* ASSIGNMENT *
Before you write out the listing, remove the pictures; everything else stays exactly as it is.

* GIVEN MATERIAL *
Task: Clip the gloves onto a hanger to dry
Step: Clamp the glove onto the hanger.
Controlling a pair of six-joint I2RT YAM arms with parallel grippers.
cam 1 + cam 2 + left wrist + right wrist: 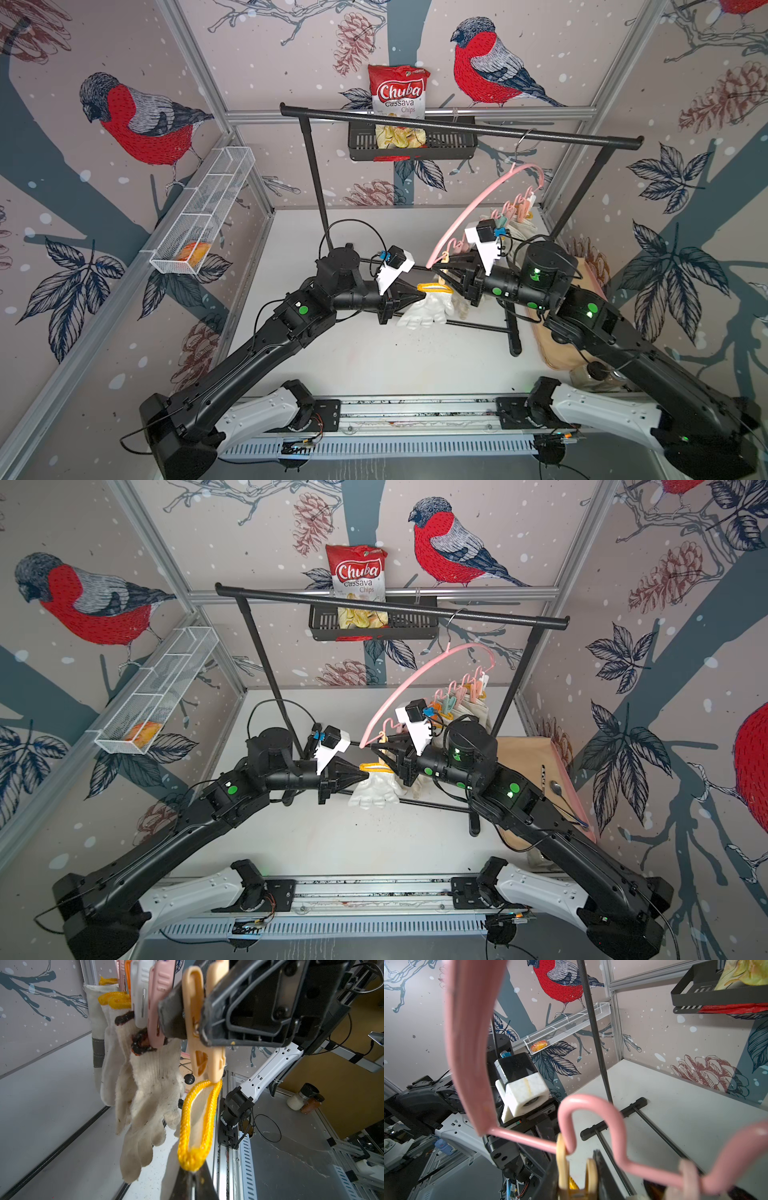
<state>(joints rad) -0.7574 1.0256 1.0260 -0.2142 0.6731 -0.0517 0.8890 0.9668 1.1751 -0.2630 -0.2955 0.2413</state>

* ANSWER TO THIS EXERCISE *
Task: Clip the gloves onto a hanger to dry
Step: Clamp the glove onto the hanger.
Controlling a pair of six-joint I2RT YAM arms with parallel grippers.
cam 1 + cam 2 + left wrist + right wrist: 
<state>(joints rad) -0.7574 1.0256 1.0260 -0.2142 0.6731 -0.0517 0.8890 0.9668 1.1751 -0.2630 -0.2955 0.2413</state>

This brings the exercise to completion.